▶ **TASK DIRECTIONS**: Starting at the line that contains "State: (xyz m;", copy every line through the end of the listing below exactly, and copy nothing else.

▶ **COLLECTED MATERIAL**:
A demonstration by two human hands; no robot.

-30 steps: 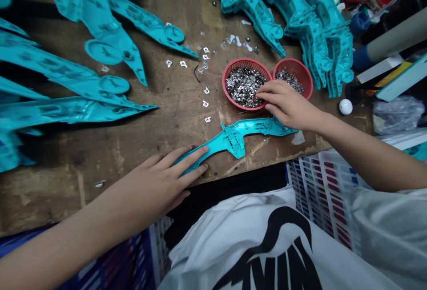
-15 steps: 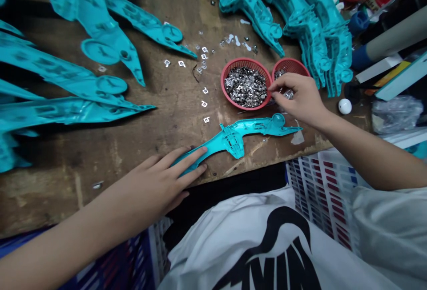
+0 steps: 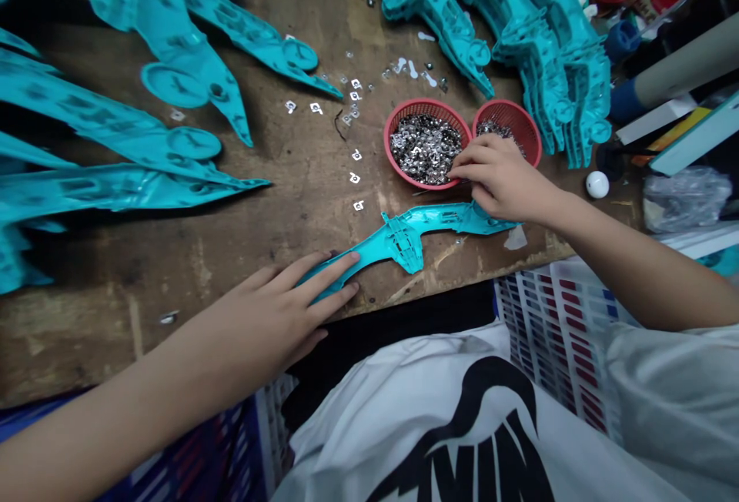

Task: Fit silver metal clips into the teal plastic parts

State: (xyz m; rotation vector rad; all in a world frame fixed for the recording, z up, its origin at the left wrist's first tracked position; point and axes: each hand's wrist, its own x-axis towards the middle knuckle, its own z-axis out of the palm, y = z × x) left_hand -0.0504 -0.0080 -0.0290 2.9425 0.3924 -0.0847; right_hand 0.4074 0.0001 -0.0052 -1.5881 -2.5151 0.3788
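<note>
Worn wooden surface (image 3: 173, 256), teal mouldings piled all round. Left hand (image 3: 271, 325) lies flat, fingers stretched wide, pressing the left end of the teal plastic part (image 3: 404, 236) near the front edge. Right hand (image 3: 502, 179) sits over its right end at the red basket (image 3: 398, 121) of metal clips (image 3: 421, 149), fingers pinched narrow; whether they hold a clip, I can't tell. Second red basket (image 3: 519, 113) just beside.

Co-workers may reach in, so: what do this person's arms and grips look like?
Left grip and right grip bare: no gloves, rings or watch. Forearms uncovered. White short sleeve on the right arm, white shirt with black print.
</note>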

▶ **WRITTEN ANSWER**:
State: (xyz m; rotation vector rad; all in a world frame fixed for the recording, z up, its origin at the left wrist's first tracked position; point and axes: each hand's wrist, its own x-axis towards the middle knuckle, its own z-axis out of the palm, y = z × x) left_hand -0.0504 -0.0080 -0.0290 2.9425 0.3924 -0.0847; right_hand 0.4074 0.0001 -0.0052 -1.5881 -2.5151 0.3788
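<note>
Worn wooden surface (image 3: 173, 256), teal mouldings piled all round. Left hand (image 3: 271, 325) lies flat, fingers stretched wide, pressing the left end of the teal plastic part (image 3: 404, 236) near the front edge. Right hand (image 3: 502, 179) sits over its right end at the red basket (image 3: 398, 121) of metal clips (image 3: 421, 149), fingers pinched narrow; whether they hold a clip, I can't tell. Second red basket (image 3: 519, 113) just beside.

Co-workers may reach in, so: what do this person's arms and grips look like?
Left grip and right grip bare: no gloves, rings or watch. Forearms uncovered. White short sleeve on the right arm, white shirt with black print.
</note>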

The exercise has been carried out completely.